La comunidad paraguaya volvió a dejar una profunda huella cultural y emocional en Montecarlo durante el acto por el Día de la Independencia del Paraguay realizado en la Plazoleta de la Colectividad Paraguaya. En una jornada cargada de identidad, memoria y encuentro entre vecinos, hubo danzas tradicionales, música, chipa, mbejú y mate cocido compartido de manera gratuita, además de la presencia de instituciones, representantes de la Iglesia, medios de comunicación y familias de descendientes paraguayos.
En diálogo con Portal Misiones, Antonio Cañete, de 75 años e hijo de inmigrantes paraguayos, compartió su historia de vida y recordó la importancia que tuvo la cultura paraguaya en la construcción social de Montecarlo y gran parte de Misiones. Su madre era oriunda de San Juan, Paraguay, mientras que su padrastro provenía de Villa Rica. “Nací en Caraguatay, pero toda la vida me crié en Montecarlo”, contó Antonio, quien trabajó durante décadas como metalúrgico.

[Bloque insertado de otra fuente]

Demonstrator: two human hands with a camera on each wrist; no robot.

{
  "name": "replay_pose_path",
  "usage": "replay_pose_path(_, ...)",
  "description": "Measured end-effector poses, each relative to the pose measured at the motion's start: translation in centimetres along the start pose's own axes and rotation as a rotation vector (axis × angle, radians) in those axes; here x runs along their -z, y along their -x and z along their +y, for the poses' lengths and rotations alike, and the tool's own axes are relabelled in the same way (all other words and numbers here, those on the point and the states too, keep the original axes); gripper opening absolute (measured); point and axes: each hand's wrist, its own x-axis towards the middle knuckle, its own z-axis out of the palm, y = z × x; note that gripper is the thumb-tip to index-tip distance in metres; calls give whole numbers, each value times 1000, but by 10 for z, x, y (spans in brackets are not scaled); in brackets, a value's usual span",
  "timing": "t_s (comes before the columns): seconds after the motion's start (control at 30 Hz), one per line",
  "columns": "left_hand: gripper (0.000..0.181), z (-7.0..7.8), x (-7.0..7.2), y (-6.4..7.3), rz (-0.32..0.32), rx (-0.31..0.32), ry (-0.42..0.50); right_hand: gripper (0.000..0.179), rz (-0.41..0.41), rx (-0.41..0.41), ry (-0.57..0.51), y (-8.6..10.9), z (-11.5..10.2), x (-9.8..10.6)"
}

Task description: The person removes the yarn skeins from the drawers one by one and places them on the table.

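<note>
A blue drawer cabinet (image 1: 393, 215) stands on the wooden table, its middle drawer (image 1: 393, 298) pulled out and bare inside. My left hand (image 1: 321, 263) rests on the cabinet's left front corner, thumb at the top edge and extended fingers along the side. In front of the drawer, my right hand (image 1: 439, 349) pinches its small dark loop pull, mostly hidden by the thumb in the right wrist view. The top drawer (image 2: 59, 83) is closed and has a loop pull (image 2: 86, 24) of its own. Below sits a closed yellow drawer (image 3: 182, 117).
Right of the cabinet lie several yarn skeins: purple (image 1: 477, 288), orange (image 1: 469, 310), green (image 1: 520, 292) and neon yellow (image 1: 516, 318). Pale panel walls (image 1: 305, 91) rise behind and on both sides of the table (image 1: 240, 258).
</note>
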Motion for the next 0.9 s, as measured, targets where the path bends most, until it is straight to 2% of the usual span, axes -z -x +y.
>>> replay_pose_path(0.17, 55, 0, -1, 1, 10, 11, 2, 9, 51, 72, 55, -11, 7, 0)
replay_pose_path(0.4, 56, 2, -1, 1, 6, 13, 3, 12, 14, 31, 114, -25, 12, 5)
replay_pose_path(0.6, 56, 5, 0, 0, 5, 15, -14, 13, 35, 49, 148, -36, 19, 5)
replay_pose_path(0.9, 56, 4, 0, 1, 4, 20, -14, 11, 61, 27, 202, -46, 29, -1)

Uno de los aspectos que remarcó fue el valor del idioma guaraní, lengua oficial del Paraguay desde la Constitución de 1992 y una de las expresiones culturales más importantes de la identidad paraguaya. Sin embargo, recordó que durante su infancia muchas familias vivieron situaciones de discriminación por hablarlo. “En mi época fue totalmente prohibido el guaraní, como hijo argentino aprendí el idioma guaraní en las afueras”, expresó con emoción.

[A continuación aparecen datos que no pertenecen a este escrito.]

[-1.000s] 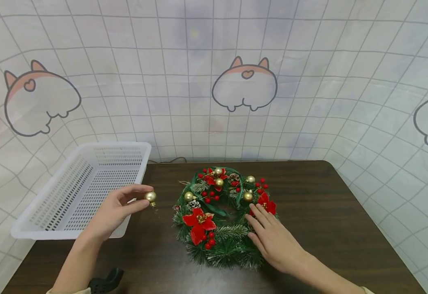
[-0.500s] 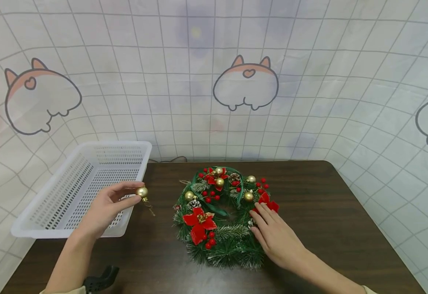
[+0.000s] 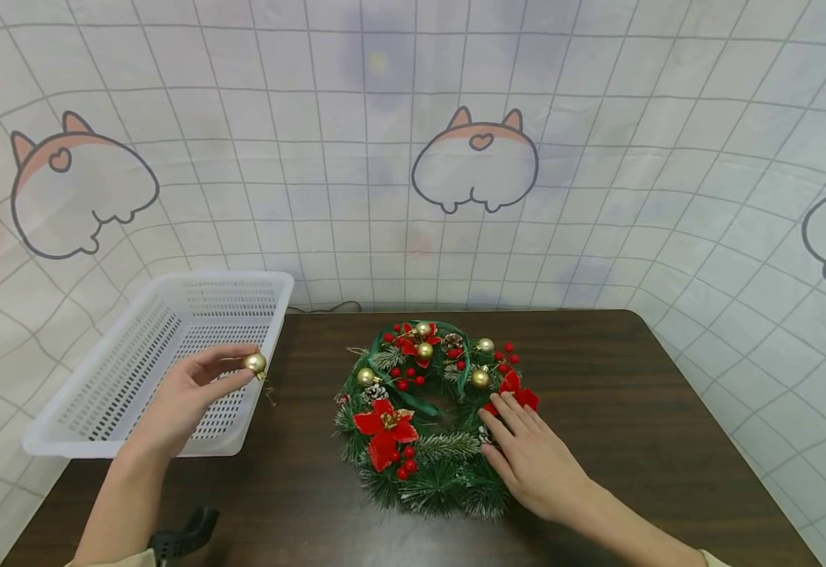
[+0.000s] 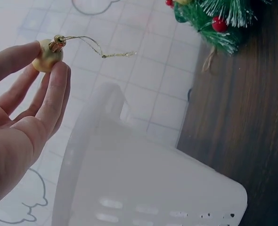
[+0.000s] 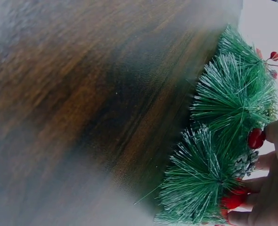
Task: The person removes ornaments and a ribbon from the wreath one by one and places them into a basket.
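My left hand (image 3: 180,395) pinches a small gold bauble ornament (image 3: 255,363) between thumb and fingertips, raised over the right side of the white basket. A thin gold string (image 4: 101,55) trails from the bauble's cap in the left wrist view. On the table lies a green Christmas wreath (image 3: 448,482) with red poinsettias, berries, pinecones and several gold baubles. My right hand (image 3: 536,463) rests on the wreath's right side, fingers extended beside a red poinsettia (image 3: 514,387). In the right wrist view its fingers lie among the berries (image 5: 256,138) and a frosted pinecone (image 5: 245,163), partly cut off by the frame.
The white perforated basket (image 3: 271,315) stands at the left of the dark wooden table (image 3: 625,394). Behind the table hangs a white grid-patterned cloth (image 3: 342,197). A dark cable (image 3: 327,308) runs along the table's back edge. A black wrist strap (image 3: 184,537) is on the left forearm.
My left hand has moved left with the gold bauble, from beside the wreath to over the basket's right rim. The right hand has stayed on the wreath, shifting only slightly.
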Tool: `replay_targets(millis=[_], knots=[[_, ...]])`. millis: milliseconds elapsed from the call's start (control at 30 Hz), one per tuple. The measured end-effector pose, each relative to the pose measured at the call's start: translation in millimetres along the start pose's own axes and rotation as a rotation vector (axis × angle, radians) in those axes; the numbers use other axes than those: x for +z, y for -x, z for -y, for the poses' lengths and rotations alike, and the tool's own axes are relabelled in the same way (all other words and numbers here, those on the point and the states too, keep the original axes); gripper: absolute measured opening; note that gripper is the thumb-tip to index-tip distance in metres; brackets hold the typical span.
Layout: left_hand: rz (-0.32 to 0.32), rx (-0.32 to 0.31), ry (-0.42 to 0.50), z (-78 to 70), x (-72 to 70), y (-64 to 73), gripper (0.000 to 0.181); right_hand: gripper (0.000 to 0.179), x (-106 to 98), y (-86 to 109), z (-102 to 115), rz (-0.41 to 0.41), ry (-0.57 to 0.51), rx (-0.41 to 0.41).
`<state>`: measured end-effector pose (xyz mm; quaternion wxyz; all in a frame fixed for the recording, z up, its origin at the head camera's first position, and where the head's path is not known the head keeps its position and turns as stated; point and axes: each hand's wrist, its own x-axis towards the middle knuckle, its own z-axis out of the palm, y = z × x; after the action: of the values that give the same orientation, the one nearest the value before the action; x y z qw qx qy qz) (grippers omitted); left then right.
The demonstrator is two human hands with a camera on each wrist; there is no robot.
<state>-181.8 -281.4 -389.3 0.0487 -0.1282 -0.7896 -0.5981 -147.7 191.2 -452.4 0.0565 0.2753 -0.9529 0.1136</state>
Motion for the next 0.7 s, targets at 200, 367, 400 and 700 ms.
replay_targets(millis=[200, 367, 400, 700], knots=[[-0.052, 0.018, 0.115, 1.3, -5.9, 0.1, 0.035, 0.058, -1.3, 0.1, -0.8, 0.022, -0.005, -0.002], [-0.084, 0.034, 0.188, 5.5, -11.8, 0.6, 0.032, 0.058, -1.7, 0.4, -2.3, 0.032, -0.006, -0.007], [-0.095, 0.030, 0.194, 6.6, -13.0, 0.9, 0.032, 0.059, -1.5, 0.5, -2.4, 0.032, -0.009, -0.008], [-0.169, -0.083, 0.124, 15.4, -22.4, 3.8, 0.038, 0.058, -1.3, 0.6, -3.2, 0.036, -0.002, -0.010]])
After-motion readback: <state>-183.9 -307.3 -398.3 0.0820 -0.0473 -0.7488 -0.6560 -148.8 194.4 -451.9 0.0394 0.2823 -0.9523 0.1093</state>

A pesar de esas dificultades, Antonio destacó el orgullo de mantener vivas las raíces culturales heredadas de sus padres y dejó un mensaje para las nuevas generaciones misioneras con ascendencia paraguaya: “De mi parte les deseo una feliz estadía y que traten de aprender guaraní en lo posible”. Además, reflexionó sobre las similitudes culturales entre Misiones y Paraguay: “Tenemos muchos lazos comunes de la cultura que me enseñaron mis padres, les doy gracias”.

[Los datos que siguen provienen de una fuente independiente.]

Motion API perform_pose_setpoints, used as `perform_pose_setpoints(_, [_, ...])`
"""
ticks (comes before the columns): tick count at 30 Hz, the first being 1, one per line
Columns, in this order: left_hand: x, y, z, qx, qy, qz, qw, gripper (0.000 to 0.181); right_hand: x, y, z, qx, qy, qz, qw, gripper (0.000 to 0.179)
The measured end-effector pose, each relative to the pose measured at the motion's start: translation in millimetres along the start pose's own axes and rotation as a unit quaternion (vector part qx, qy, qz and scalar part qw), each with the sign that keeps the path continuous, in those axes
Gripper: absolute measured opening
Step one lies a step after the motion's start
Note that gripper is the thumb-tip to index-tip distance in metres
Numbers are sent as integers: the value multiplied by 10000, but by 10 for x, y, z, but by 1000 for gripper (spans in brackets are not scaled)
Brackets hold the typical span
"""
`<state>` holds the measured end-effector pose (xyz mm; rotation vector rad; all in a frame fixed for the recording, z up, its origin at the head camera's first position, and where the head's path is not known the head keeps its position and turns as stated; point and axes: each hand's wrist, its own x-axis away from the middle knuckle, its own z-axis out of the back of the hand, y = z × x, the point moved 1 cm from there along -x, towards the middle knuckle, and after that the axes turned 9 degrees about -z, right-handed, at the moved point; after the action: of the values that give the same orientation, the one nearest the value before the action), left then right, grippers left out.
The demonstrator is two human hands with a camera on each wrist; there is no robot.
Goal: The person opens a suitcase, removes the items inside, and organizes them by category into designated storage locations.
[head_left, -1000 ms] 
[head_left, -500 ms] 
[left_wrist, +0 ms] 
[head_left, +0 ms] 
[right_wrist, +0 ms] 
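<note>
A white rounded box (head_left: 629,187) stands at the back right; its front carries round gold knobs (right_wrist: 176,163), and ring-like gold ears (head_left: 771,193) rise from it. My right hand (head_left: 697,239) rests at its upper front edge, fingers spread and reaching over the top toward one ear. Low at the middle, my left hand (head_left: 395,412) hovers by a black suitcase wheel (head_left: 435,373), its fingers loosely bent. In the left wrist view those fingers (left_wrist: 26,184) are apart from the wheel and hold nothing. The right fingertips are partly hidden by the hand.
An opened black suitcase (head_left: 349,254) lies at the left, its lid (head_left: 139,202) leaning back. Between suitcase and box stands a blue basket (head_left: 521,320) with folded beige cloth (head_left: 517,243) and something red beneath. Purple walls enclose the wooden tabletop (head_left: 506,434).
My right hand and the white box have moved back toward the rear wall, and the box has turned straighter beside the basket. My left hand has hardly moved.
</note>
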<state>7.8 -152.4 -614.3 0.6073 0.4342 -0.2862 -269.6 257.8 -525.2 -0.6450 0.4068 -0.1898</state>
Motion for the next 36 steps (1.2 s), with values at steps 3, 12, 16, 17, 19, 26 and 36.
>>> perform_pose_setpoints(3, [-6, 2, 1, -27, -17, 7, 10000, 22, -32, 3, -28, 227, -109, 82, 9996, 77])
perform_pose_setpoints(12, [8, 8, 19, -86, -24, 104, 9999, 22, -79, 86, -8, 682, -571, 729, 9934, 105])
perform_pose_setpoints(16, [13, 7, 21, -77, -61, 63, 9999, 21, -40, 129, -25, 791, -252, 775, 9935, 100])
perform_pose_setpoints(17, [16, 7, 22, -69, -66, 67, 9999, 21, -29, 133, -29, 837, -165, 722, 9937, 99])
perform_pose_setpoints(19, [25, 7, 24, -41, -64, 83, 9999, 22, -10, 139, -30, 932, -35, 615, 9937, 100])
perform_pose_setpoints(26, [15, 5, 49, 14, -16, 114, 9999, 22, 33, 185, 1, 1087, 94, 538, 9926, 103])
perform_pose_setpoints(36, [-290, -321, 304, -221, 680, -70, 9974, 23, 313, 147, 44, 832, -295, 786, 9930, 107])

El acto realizado en Montecarlo reflejó precisamente esa integración histórica entre ambos pueblos. La inmigración paraguaya tuvo un rol fundamental en el crecimiento económico, cultural y social de Misiones, aportando mano de obra, costumbres, gastronomía, música y tradiciones que hoy forman parte de la identidad cotidiana de muchas localidades de la provincia. En Montecarlo, donde conviven diversas colectividades, la comunidad paraguaya continúa siendo una de las más activas y representativas, manteniendo vivo el espíritu de hermandad entre vecinos y generaciones.